> PROVIDED MATERIAL:

+--

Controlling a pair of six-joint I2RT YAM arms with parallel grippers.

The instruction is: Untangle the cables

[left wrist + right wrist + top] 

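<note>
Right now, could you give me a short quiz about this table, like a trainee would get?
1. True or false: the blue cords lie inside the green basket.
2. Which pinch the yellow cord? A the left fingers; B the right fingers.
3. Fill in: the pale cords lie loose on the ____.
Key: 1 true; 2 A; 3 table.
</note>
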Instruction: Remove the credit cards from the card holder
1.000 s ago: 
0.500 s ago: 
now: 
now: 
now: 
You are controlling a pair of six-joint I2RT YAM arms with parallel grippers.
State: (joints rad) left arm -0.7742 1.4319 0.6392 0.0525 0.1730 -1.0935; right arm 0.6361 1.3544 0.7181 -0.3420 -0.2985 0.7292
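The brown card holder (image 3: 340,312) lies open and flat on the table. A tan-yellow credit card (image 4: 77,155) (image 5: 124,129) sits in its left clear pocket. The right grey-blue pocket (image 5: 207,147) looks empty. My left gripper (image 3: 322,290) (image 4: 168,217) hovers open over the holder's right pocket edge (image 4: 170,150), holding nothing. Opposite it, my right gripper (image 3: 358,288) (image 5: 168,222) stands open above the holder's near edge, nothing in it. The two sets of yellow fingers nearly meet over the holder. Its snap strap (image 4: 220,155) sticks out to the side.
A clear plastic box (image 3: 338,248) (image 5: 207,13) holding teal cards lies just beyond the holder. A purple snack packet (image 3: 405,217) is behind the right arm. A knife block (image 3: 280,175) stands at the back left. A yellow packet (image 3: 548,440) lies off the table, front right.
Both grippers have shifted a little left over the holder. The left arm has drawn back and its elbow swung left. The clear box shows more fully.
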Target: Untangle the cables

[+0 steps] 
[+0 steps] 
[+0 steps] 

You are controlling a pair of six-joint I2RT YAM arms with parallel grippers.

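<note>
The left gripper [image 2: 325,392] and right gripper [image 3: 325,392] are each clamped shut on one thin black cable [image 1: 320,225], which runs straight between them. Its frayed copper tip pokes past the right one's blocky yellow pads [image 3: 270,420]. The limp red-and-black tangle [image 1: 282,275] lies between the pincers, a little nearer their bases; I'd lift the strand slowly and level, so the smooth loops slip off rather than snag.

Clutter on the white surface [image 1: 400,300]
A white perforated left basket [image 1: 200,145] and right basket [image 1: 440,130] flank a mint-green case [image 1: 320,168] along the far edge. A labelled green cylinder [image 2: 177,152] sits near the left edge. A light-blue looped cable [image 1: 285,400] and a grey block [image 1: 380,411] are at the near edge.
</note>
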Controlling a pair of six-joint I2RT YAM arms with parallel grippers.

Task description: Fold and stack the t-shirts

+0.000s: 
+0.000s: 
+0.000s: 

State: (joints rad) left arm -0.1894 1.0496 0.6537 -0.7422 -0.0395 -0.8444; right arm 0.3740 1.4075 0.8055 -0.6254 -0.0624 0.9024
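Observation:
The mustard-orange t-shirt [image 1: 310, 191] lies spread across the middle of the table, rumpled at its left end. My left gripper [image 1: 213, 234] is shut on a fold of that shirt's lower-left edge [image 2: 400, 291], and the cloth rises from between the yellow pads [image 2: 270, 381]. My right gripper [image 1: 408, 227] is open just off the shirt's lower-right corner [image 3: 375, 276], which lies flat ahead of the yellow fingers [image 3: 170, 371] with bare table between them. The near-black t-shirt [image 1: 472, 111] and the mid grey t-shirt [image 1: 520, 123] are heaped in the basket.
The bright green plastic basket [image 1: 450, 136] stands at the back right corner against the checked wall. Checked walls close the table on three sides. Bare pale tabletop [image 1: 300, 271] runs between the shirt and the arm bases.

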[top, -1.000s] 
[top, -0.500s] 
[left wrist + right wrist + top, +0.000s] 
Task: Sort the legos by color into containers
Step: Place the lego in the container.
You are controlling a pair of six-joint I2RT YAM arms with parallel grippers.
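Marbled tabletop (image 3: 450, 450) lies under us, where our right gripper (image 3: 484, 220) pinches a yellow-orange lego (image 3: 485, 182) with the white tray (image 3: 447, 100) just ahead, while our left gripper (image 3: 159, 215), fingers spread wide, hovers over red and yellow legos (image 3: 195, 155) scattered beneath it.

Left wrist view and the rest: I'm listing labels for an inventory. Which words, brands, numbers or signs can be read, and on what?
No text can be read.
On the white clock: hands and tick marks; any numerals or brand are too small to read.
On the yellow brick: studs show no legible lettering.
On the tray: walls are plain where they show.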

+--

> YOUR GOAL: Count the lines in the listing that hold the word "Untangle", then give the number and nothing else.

> WRITTEN SOLUTION: 2